■ Input data

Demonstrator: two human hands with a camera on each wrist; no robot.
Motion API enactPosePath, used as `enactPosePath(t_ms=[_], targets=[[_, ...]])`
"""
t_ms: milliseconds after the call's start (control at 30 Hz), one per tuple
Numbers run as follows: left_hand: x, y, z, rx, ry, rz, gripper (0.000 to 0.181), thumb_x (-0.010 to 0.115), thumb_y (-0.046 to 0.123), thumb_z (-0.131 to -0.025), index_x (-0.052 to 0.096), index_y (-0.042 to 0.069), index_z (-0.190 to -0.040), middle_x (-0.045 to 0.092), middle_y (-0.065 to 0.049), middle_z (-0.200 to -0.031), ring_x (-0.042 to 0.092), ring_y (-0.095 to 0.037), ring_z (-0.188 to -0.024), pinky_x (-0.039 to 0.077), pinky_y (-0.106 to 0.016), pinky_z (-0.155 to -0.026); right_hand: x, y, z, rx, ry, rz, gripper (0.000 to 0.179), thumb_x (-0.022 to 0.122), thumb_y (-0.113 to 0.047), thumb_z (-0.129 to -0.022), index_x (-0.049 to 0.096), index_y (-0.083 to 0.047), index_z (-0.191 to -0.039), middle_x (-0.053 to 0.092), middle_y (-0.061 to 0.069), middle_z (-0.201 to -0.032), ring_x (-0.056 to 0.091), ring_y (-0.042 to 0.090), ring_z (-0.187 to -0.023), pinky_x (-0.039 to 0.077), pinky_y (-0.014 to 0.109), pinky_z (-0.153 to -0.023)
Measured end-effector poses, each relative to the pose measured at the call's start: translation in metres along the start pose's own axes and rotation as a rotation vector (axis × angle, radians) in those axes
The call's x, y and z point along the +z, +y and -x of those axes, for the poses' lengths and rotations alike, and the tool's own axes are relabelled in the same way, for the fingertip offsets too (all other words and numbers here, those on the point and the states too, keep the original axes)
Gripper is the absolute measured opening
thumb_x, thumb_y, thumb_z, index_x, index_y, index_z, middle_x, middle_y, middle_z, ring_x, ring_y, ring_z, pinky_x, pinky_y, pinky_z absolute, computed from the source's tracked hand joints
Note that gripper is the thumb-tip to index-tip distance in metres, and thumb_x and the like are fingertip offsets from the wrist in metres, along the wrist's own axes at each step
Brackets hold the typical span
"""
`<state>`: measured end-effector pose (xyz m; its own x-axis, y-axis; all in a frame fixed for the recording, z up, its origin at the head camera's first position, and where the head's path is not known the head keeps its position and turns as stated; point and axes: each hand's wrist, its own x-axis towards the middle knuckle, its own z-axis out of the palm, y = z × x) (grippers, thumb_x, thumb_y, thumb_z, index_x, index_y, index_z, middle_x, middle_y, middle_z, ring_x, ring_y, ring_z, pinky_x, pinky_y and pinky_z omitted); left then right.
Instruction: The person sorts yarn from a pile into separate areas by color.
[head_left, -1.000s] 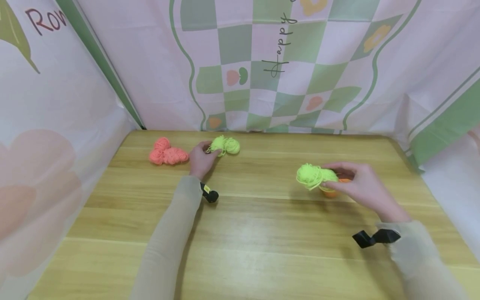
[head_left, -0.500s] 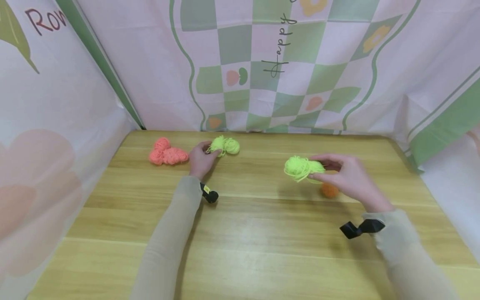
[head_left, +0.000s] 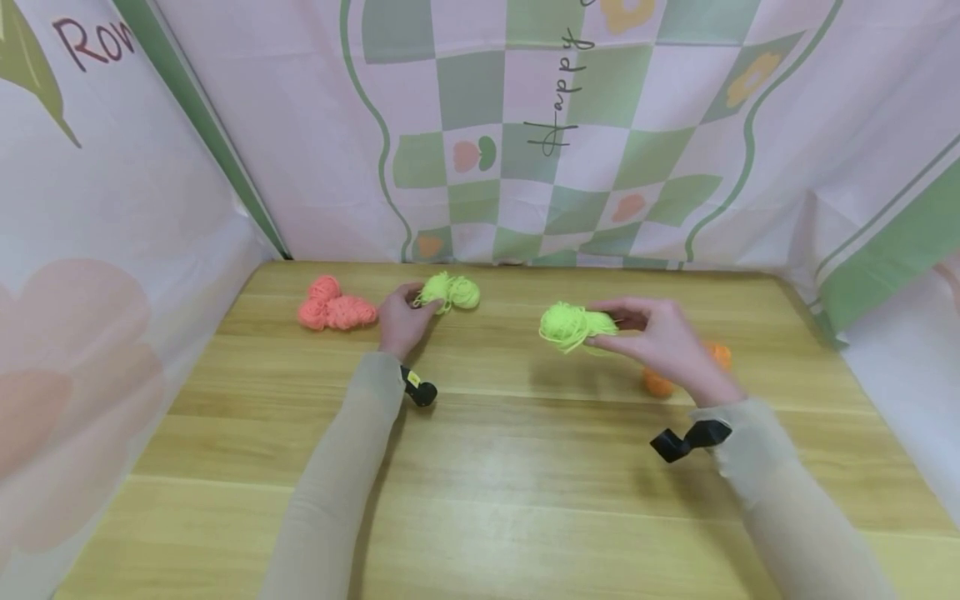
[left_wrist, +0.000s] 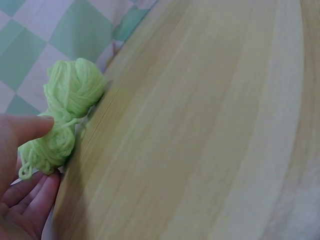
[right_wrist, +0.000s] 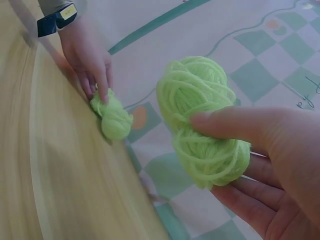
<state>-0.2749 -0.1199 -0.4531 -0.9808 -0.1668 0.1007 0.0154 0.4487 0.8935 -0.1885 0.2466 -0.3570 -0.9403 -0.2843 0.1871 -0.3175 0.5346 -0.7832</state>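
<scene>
Item one: a resting lime yarn bundle, two-lobed, placed on the worktop close to its back edge. It is grasped at its left lobe by the left hand, with the thumb laid over the top and the fingers set low against the yarn; loose loops are shown there in the left wrist view.

Item two: a raised lime yarn bundle, also two-lobed and loosely wound. It is held above the worktop by the right hand, pinched between thumb and fingers at its right end; a shadow is cast on the wood below. The two lime bundles are kept apart.

Item three: a coral yarn bundle, lumpy in outline, lying on the worktop just left of the left hand.

Item four: orange yarn, set down beyond the right wrist and partly covered by it; whether one piece or two is shown cannot be told.

Fittings: a black device is worn at each wrist, over beige sleeves. The back is closed by a printed cloth with green and white checks.
</scene>
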Motion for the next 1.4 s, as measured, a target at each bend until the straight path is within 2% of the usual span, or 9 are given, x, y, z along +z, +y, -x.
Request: enactPosePath(t_ms=[233,400,533,833,1133,1400], targets=[[0.0,0.0,0.0,-0.004,0.001,0.002,0.055,0.081,0.025,-0.089,0.062,0.0,-0.133,0.065,-0.017,-0.127,0.062,-0.028,-0.111,0.05,-0.038,-0.098,0.01,-0.002,-0.013,-0.009,-0.006,-0.007,0.044,0.088,-0.02,-0.083,0.074,-0.01,-0.123,0.073,0.008,-0.112,0.07,0.023,-0.097,0.058,0.026,-0.079],[0.001,0.0,0.001,0.008,0.006,0.002,0.054,0.081,0.024,-0.089,0.062,-0.001,-0.133,0.065,-0.018,-0.127,0.062,-0.029,-0.112,0.05,-0.038,-0.098,0.019,-0.005,-0.024,-0.043,-0.021,-0.035,0.043,0.088,-0.019,-0.082,0.074,-0.01,-0.122,0.073,0.006,-0.112,0.07,0.021,-0.097,0.058,0.03,-0.082],[0.001,0.0,0.001,0.01,0.004,0.005,0.054,0.08,0.024,-0.089,0.062,-0.001,-0.133,0.065,-0.019,-0.127,0.062,-0.029,-0.112,0.05,-0.038,-0.098,0.027,-0.008,-0.032,-0.058,-0.047,-0.058,0.043,0.087,-0.019,-0.083,0.073,-0.009,-0.123,0.073,0.007,-0.113,0.07,0.021,-0.096,0.058,0.028,-0.081],[0.001,0.001,0.001,0.006,0.012,0.006,0.053,0.081,0.024,-0.089,0.063,-0.001,-0.133,0.066,-0.018,-0.126,0.062,-0.028,-0.112,0.05,-0.038,-0.098,0.051,-0.012,-0.048,-0.08,-0.077,-0.121,0.042,0.087,-0.011,-0.082,0.073,-0.004,-0.12,0.073,0.011,-0.111,0.071,0.027,-0.094,0.059,0.03,-0.08],[0.002,0.0,0.001,-0.006,0.01,-0.003,0.054,0.081,0.025,-0.089,0.062,0.001,-0.133,0.066,-0.017,-0.126,0.062,-0.028,-0.112,0.05,-0.038,-0.098,0.076,-0.013,-0.06,-0.056,-0.114,-0.156,0.042,0.089,-0.01,-0.08,0.073,-0.002,-0.119,0.073,0.012,-0.111,0.072,0.026,-0.093,0.059,0.03,-0.079],[0.002,0.0,0.0,0.001,0.007,0.012,0.053,0.081,0.023,-0.089,0.062,-0.001,-0.133,0.065,-0.018,-0.127,0.063,-0.029,-0.113,0.05,-0.038,-0.099,0.094,-0.009,-0.069,-0.041,-0.124,-0.128,0.043,0.089,-0.016,-0.08,0.074,-0.004,-0.119,0.074,0.009,-0.11,0.071,0.023,-0.091,0.059,0.033,-0.08]])
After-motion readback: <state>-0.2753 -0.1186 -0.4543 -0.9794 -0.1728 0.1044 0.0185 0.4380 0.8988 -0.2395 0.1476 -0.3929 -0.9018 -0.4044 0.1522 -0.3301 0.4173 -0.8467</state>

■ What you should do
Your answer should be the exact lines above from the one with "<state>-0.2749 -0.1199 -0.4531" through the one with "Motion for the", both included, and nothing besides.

■ Task response
<state>-0.2749 -0.1199 -0.4531 -0.9808 -0.1668 0.1007 0.0154 0.4487 0.8935 -0.1885 0.2466 -0.3570 -0.9403 -0.2843 0.1871 -0.3175 0.5346 -0.7832</state>
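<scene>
Item one: a resting lime yarn bundle, two-lobed, placed on the worktop close to its back edge. It is grasped at its left lobe by the left hand, with the thumb laid over the top and the fingers set low against the yarn; loose loops are shown there in the left wrist view.

Item two: a raised lime yarn bundle, also two-lobed and loosely wound. It is held above the worktop by the right hand, pinched between thumb and fingers at its right end; a shadow is cast on the wood below. The two lime bundles are kept apart.

Item three: a coral yarn bundle, lumpy in outline, lying on the worktop just left of the left hand.

Item four: orange yarn, set down beyond the right wrist and partly covered by it; whether one piece or two is shown cannot be told.

Fittings: a black device is worn at each wrist, over beige sleeves. The back is closed by a printed cloth with green and white checks.
</scene>
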Motion for the next 1.4 s, as measured, a target at each bend until the straight path is within 2% of the usual span, or 9 are given, x, y, z along +z, +y, -x.

There is nothing more to the output.